ABOUT THIS TASK:
Copy the listing below exactly, but skip the pictures.

GIVEN MATERIAL:

◇ ◇ ◇ ◇ ◇

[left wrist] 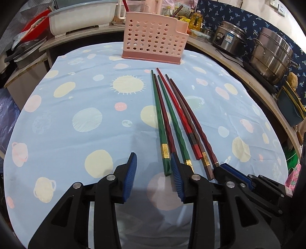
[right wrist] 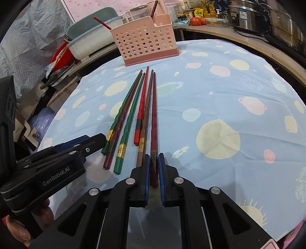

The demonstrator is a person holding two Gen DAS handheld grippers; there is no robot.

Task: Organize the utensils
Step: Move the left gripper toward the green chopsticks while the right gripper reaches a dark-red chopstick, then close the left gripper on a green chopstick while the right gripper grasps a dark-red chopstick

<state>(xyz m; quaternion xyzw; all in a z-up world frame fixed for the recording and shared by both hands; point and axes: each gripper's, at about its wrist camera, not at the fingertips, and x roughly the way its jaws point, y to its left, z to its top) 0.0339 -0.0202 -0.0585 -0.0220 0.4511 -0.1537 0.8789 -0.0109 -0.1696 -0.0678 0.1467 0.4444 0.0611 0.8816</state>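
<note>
Several chopsticks lie side by side on the blue planet-print cloth: green ones (left wrist: 162,122), dark red ones (right wrist: 154,122), a bright red one (right wrist: 141,113) and a brown one (right wrist: 143,130). A pink perforated utensil holder (left wrist: 155,42) stands upright behind their tips, and it also shows in the right wrist view (right wrist: 145,41). My left gripper (left wrist: 154,162) is open, with the thick end of a green chopstick between its fingers. My right gripper (right wrist: 153,164) is nearly closed around the thick end of the rightmost dark red chopstick, which rests on the cloth.
A white basin (left wrist: 82,17) with a red stick stands back left. Steel pots (left wrist: 271,51) and bottles line the counter at the back right. Dark pans (left wrist: 24,49) sit at the far left. The table edge curves round on the right.
</note>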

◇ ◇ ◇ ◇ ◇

PROBLEM SOLUTION:
[left wrist] 
[right wrist] 

The demonstrator is a person holding two Gen DAS handheld grippers; there is no robot.

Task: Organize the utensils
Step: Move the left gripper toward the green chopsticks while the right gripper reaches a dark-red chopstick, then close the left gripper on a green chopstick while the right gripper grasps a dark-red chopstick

<state>(xyz m; quaternion xyzw; all in a z-up world frame fixed for the recording and shared by both hands; point and axes: each gripper's, at about its wrist camera, not at the fingertips, and x roughly the way its jaws point, y to its left, z to its top) 0.0339 -0.0202 -0.0585 -0.0220 0.4511 -0.1537 0.8789 -0.0109 -0.1696 -0.0678 0.1467 0.4444 0.0611 0.8816</state>
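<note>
Several chopsticks lie side by side on the blue planet-print cloth: green ones (left wrist: 162,122), dark red ones (right wrist: 154,122), a bright red one (right wrist: 141,113) and a brown one (right wrist: 143,130). A pink perforated utensil holder (left wrist: 155,42) stands upright behind their tips, and it also shows in the right wrist view (right wrist: 145,41). My left gripper (left wrist: 154,162) is open, with the thick end of a green chopstick between its fingers. My right gripper (right wrist: 153,164) is nearly closed around the thick end of the rightmost dark red chopstick, which rests on the cloth.
A white basin (left wrist: 82,17) with a red stick stands back left. Steel pots (left wrist: 271,51) and bottles line the counter at the back right. Dark pans (left wrist: 24,49) sit at the far left. The table edge curves round on the right.
</note>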

This answer is now complete.